Primary Care Patients' and Providers' Perspectives about an Online Weight Management Program: a Qualitative Study.

Author information

1
Brigham and Women's Hospital, Boston, MA, USA. rrozenblum@bwh.harvard.edu.
2
Division of General Internal Medicine and Primary Care & Harvard Medical School, Boston, MA, USA. rrozenblum@bwh.harvard.edu.
3
Brigham and Women's Hospital, Boston, MA, USA.
4
Harvard Medical School, Boston, MA, USA.
5
Harvard Pilgrim Health Care Institute, Boston, MA, USA.
6
Harvard School of Public Health, Boston, MA, USA.

Abstract

BACKGROUND:

Primary care providers (PCPs) often take the lead role in caring for patients with overweight and obesity; however, few PCPs counsel patients about weight loss. Online weight management programs that are integrated within primary care may help address this gap in care.

OBJECTIVE:

To identify perceptions of and experience with online weight management programs in general and with a proposed online program, to identify barriers to use, and to improve the design and content of our intervention, which included an online program plus population health management (PHM) support from primary care practices.

DESIGN:

A mixed qualitative methods study including three patient focus groups and seven semi-structured interviews with healthcare providers.

PARTICIPANTS:

A total of 13 adult patients (age range, 20-70) with body mass index (BMI) 27-35 kg/m2 attended the focus groups.
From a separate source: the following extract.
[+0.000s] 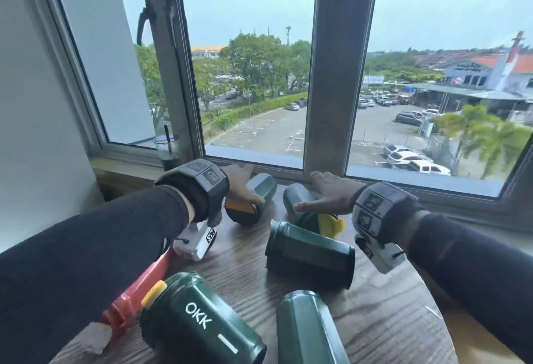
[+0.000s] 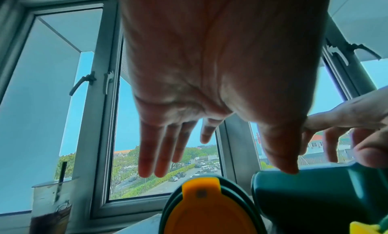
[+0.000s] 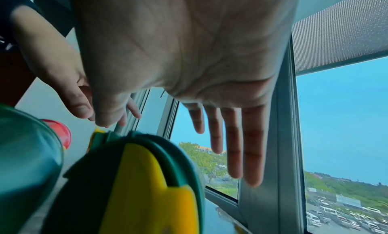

In-person semi-structured interviews were conducted with seven healthcare providers (three PCPs, two population health managers, one primary care nurse, and one registered dietitian).

MAIN MEASURES:

We developed and used semi-structured focus groups and interview guides. The focus group and interviews were recorded and transcribed. Using grounded theory, we analyzed the transcripts to identify and extract common concepts and themes.

KEY RESULTS:

Although patients and healthcare providers expressed positive opinions about online weight management programs, few patients had experience with them, and providers stated that such programs are not being widely implemented in primary care settings. Some participants highlighted the flexibility and low cost as strengths of online weight management tools compared with in-person programs. All participants had favorable opinions about our proposed intervention and were overwhelmingly positive about the combination of an online program and PHM support.

CONCLUSIONS:

This study highlights the potential value of online weight management programs and PHM support in primary care.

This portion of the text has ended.